3 The Exorcist - Cross Masturbation

The Exorcist

While Damien is an adorable kid in The Omen, Regan isn’t so lucky in The Exorcist. As soon as she gets possessed, her appearance takes a turn for the worst. Her skin and eyes change color, and her head can suddenly turn all the way around. And while those moments are certainly unsettling, it was the cross masturbation scene that took it to a whole new level. When her mother steps into Regan's room, she finds her furiously stabbing a cross into her genitalia while shouting, “Let Jesus f**k you!” It signifies Satan sexually corrupting her by taking away her innocence through religious paraphernalia. Masturbation is already considered a sin in the Bible, but to do so as violently as Regan does is an unequivocal rejection of her upbringing, securing her place in Satan's grasp.

2 The Fly - Seth's Transformation

Jeff Goldblum The Fly

From Videodrome to Scanners, David Cronenberg has created discomforting content through the morphing of the human body. His remake of The Fly takes those effects to a whole new level. Jeff Goldblum plays Seth Brundle, an eccentric scientist who begins to transform into a fly/human hybrid after an experiment goes horribly wrong. He starts to go from a stronger, confident individual to a repulsive, humanoid beast.

Like John Carpenter, Cronenberg uses practical effects to their full advantage. In the ending scene, he shows Seth going through multiple transformations into his fly body. His body is gooey and falling apart, and by the end of his transmogrification, he can’t even speak anymore. His eyes resemble the insect's and, despite not being human anymore, you can see the despair in them. The Fly haunts people’s dreams not only because of the body's betrayal, but also because of the human element to it. Seth’s life has a tragic ending and you gradually see him dying more and more as the film goes on. For a director who’s so famous for the grotesque, he has a knack for human emotion as well.

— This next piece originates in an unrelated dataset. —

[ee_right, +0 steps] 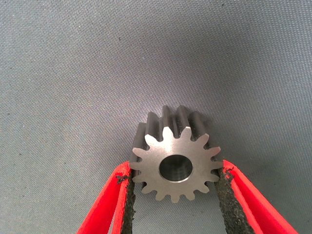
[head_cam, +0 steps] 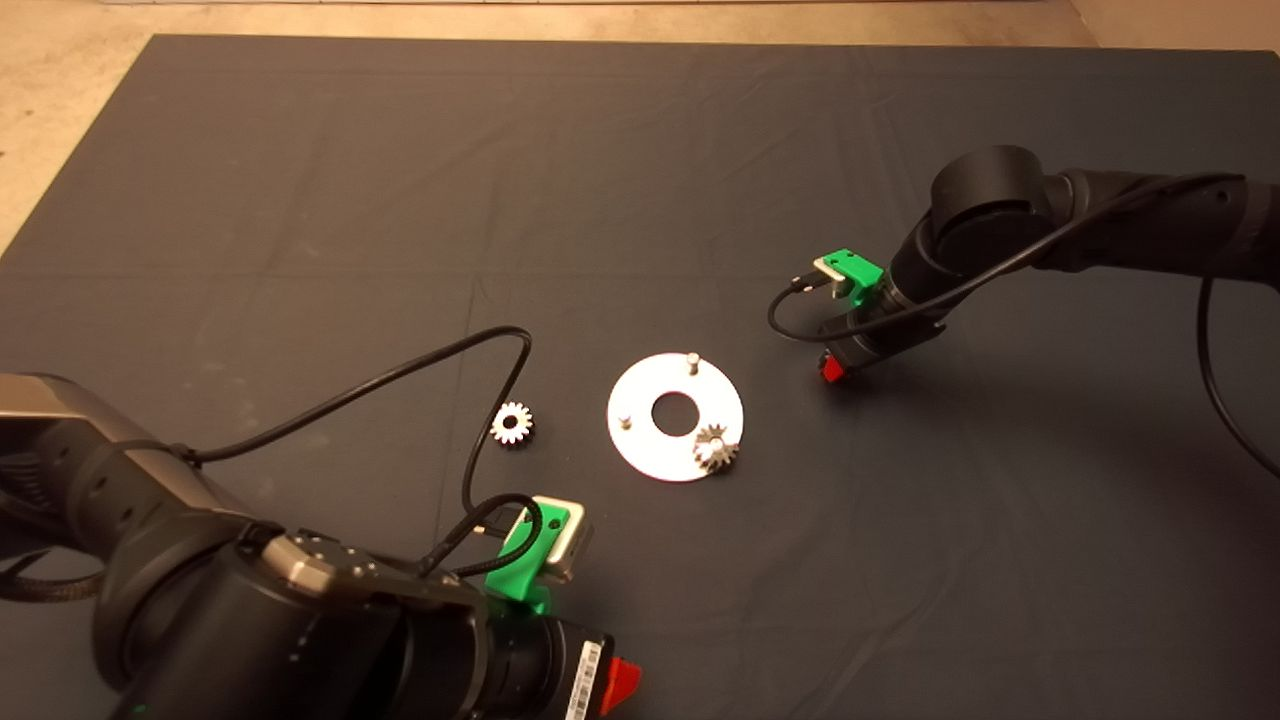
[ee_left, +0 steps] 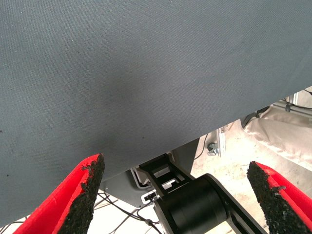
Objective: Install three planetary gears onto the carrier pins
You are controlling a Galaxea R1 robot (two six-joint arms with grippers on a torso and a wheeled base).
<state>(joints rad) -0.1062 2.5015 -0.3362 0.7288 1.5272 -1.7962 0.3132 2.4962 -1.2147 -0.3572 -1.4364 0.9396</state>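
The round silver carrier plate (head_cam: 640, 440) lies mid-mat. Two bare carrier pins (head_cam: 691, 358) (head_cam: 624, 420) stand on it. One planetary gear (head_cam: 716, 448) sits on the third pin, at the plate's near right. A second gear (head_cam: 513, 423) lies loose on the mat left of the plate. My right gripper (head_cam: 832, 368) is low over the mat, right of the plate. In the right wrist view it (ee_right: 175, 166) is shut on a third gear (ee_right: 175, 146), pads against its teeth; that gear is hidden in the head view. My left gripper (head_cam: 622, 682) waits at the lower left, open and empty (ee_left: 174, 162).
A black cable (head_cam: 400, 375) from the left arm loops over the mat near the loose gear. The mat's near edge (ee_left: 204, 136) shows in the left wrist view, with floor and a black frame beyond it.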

1 The Thing - Chest Defibrillation

The Thing

When it was initially released, John Carpenter’s The Thing was a box office bomb. Critics thought it was repulsive, and even the author of the original novella vowed to never let anyone adapt his work again. And while they might be wrong about other aspects of the film, the critics were right in it having nausea-inducing effects. The story follows a group scientists in Antarctica who are plagued by a mysterious life form who takes the shape of the people it absorbs.

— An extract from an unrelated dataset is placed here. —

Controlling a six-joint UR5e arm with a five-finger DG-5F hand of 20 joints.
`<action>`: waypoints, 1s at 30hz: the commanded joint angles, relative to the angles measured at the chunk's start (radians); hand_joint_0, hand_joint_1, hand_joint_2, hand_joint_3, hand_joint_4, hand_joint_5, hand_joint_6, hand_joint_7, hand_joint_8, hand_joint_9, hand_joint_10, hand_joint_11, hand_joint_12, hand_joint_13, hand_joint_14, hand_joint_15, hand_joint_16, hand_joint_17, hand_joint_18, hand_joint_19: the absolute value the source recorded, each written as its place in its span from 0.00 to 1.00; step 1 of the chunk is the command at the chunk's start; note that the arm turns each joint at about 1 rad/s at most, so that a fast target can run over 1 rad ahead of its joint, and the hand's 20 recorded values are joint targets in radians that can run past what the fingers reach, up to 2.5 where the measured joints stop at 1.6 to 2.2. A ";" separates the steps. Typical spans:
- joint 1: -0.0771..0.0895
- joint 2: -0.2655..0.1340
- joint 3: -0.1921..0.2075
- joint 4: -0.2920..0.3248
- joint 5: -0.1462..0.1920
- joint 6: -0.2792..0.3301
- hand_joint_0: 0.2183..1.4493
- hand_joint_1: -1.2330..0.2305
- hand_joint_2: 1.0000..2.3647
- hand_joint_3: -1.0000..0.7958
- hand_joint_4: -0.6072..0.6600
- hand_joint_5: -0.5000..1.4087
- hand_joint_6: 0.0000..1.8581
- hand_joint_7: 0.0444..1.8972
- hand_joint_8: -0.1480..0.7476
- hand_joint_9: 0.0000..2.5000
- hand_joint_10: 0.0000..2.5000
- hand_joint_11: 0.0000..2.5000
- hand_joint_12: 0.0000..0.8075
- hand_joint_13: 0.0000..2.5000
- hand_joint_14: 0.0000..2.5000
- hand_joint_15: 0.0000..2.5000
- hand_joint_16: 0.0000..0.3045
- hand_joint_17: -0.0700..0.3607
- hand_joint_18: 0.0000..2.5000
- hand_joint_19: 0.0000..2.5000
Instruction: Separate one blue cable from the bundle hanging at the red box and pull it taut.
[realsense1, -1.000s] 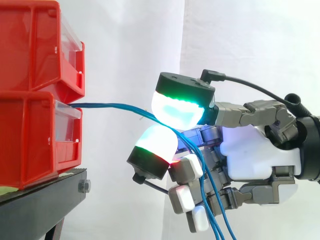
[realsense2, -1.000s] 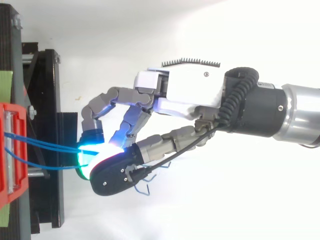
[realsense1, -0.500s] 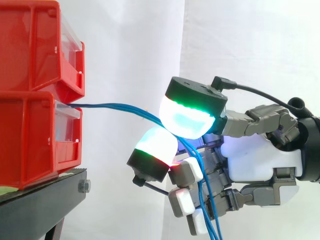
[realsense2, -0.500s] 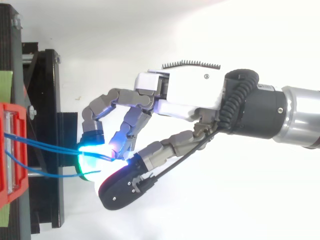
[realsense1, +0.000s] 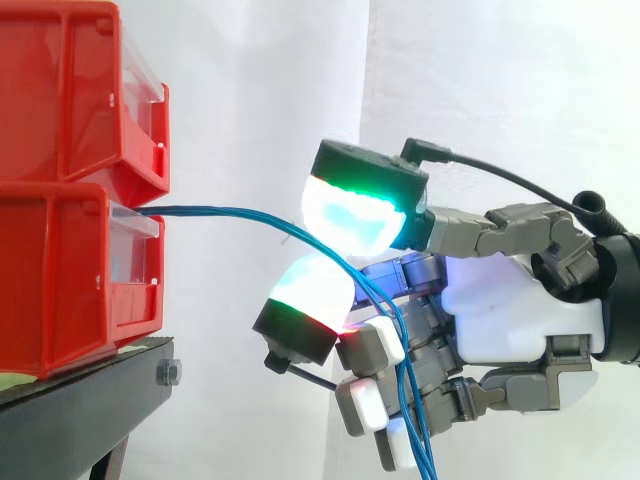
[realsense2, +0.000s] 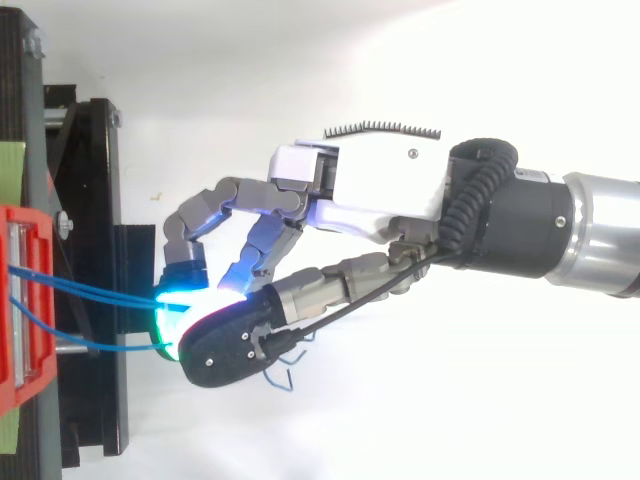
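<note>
Several thin blue cables (realsense1: 230, 213) leave the front of the lower red bin (realsense1: 60, 280) and run right in a shallow arc to my hand (realsense1: 510, 310). They pass between a glowing pad above (realsense1: 355, 215) and a glowing pad below (realsense1: 312, 290), which close on them. Past the pads the cables drop steeply in front of the other curled fingers (realsense1: 372, 345) and out of the bottom of the side view. From above, two strands (realsense2: 100, 296) spread apart between the red bin (realsense2: 20, 300) and the hand (realsense2: 370, 190).
A second red bin (realsense1: 70, 90) sits on top of the lower one. Both rest on a black stand (realsense1: 90, 400), which juts toward the hand in the top view (realsense2: 95, 200). A white curtain hangs behind. My arm comes in from the right.
The upper pad, which had swung right and away half a second ago, has come back toward the bins and over the cables, closing against the lower pad. The cables below hang more bunched.
</note>
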 joint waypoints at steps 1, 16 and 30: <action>0.000 0.000 -0.001 -0.001 0.001 -0.001 0.32 0.38 0.01 0.43 0.59 0.17 0.44 0.62 0.55 0.41 0.01 0.33 0.50 0.38 0.01 0.25 0.15 0.41 0.36 0.28; 0.000 0.000 -0.001 -0.001 0.001 -0.004 0.47 0.25 0.00 0.29 0.56 0.15 0.45 0.56 0.51 0.34 0.01 0.31 0.48 0.32 0.01 0.22 0.15 0.40 0.32 0.24; 0.000 0.000 -0.001 0.001 0.001 -0.009 0.26 0.21 0.00 0.28 0.59 0.15 0.45 0.59 0.51 0.34 0.01 0.31 0.50 0.32 0.01 0.23 0.16 0.41 0.33 0.25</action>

One of the most famous (and disgusting) scenes is when Dr. Cooper tries to revive Norris after he apparently has a heart attack. We know by then he didn’t really have a heart attack, but we don’t know how he will show his true form. We certainly don’t expect Norris’ stomach to open up like a mouth and bite through Dr. Cooper’s arms like cake. Usually, special effects horror focuses on the shock factors rather than the actual scares, but Carpenter sets the bar high. The mixture of the pus and body warping was certainly gross, but it doesn’t feel forced or cheap; it’s something straight out of a nightmare. And special thanks to practical effects artist Bill Rottin for mentally scarring us with his alien spider creations.